Primero, entiende que Italia no es un lugar donde puedas simplemente abrir una empresa y olvidarte. Requiere planificación, contabilidad seria y cumplimiento constante.
Si tienes operaciones reales, clientes europeos y necesitas presencia en la UE, Italia puede funcionar. Milán sigue siendo un hub financiero importante. Roma, menos, pero tiene su lugar.
Si tu modelo de negocio es digital, sin necesidad de presencia física, hay opciones mucho mejores dentro de Europa: Estonia, Chipre, Malta, incluso Irlanda si te lo puedes permitir. Todas ofrecen tasas más bajas y menos burocracia.
Segundo, trabaja con un commercialista (contador italiano) competente. No escatimes aquí. La diferencia entre pagar 27.9% y 38.4% puede estar en cómo clasifican tus activos y operaciones.
Tercero, si vas a repatriar beneficios como dividendos, planifica la estructura de tenencia. Una holding en Luxemburgo o los Países Bajos puede reducir significativamente las retenciones, aunque eso añade complejidad y costos.
Lo Que No Te Dicen
Italia tiene incentivos fiscales específicos para ciertas actividades: startups innovadoras, I+D, inversiones en el sur del país. Algunos son generosos en el papel. Pero el acceso a estos beneficios suele requerir documentación exhaustiva y aprobación previa.
También existe el régimen de Patent Box, que permite deducciones sobre ingresos derivados de propiedad intelectual. Si tu negocio gira en torno a patentes, marcas o software, esto puede bajar tu tasa efectiva considerablemente. Pero de nuevo: requiere documentación.
Lo que quiero que entiendas es esto: Italia recompensa a quienes juegan según sus reglas, con paciencia y persistencia. Castiga a quienes intentan atajos.
Veredicto
Italia no es el peor lugar para establecer una empresa. Tampoco es el mejor. Es un país de la Unión Europea con un sistema fiscal complejo pero navegable, tasas corporativas razonables si evitas los recargos, y acceso al mercado único europeo.
Si estás aquí por razones estratégicas—clientes, socios, mercado—adelante. Solo asegúrate de que tu estructura sea sólida y tus operaciones sean reales. El fisco italiano puede ser lento, pero cuando te atrapa, no es misericordioso.

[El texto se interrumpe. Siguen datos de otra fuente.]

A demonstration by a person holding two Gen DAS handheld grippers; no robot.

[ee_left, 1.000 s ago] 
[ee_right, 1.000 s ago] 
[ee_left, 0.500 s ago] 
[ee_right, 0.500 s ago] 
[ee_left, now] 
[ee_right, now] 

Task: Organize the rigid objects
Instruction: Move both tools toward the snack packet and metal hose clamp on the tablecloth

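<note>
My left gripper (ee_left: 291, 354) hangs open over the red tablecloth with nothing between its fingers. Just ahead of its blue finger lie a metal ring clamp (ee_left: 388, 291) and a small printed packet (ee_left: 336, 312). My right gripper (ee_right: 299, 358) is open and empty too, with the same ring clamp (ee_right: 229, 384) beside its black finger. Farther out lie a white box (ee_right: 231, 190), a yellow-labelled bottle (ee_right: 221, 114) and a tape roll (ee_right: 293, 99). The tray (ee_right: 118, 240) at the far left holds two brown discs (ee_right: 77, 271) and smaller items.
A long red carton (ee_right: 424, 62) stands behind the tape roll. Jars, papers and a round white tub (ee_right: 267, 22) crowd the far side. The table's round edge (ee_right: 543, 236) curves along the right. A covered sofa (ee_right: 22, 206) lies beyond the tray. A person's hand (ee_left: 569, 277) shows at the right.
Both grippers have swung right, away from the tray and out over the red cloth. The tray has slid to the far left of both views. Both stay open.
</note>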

Y si simplemente estás buscando optimizar tu carga fiscal sin necesidad de estar físicamente en Italia, hay opciones mejores. Mucho mejores.

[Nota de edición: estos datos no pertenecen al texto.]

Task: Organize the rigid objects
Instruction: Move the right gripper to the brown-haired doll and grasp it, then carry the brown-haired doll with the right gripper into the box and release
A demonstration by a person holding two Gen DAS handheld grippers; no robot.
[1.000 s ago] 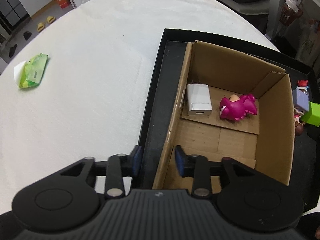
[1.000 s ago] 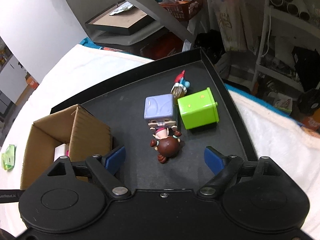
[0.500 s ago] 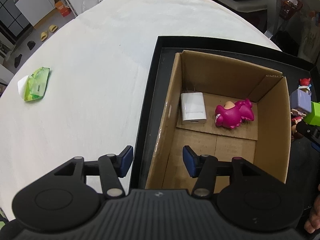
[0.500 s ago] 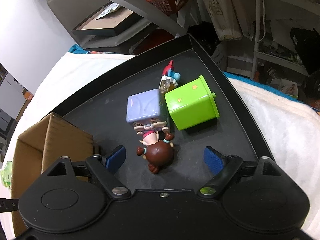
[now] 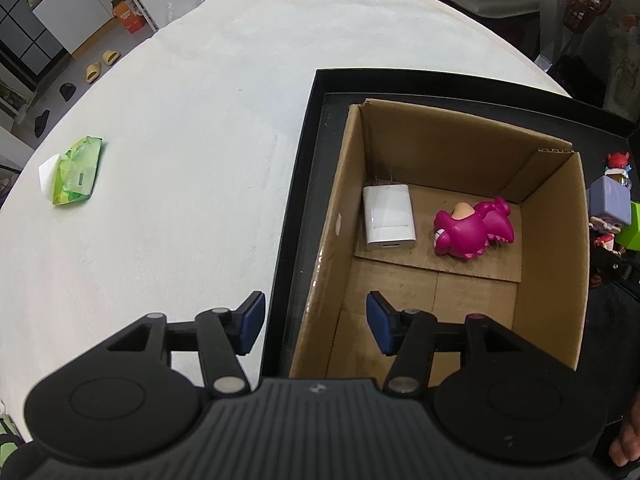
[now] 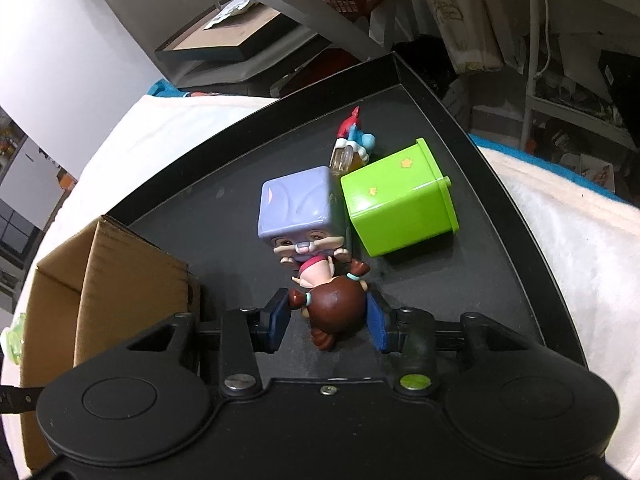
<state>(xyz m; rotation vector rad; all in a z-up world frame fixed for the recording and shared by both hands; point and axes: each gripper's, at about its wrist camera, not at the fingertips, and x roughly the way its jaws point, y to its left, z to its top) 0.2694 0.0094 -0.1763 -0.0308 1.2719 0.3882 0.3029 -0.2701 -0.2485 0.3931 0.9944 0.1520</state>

Como siempre, estoy auditando constantemente jurisdicciones y actualizando mis bases de datos. Si tienes información oficial reciente o experiencia directa con el sistema italiano en 2026, no dudes en compartirla. Este artículo evoluciona con los datos.
Por ahora, eso es todo. €24.000 por cada €100.000 ($108.000) ganados. Más IRAP. Más recargos si te descuidas. Bienvenido a Italia.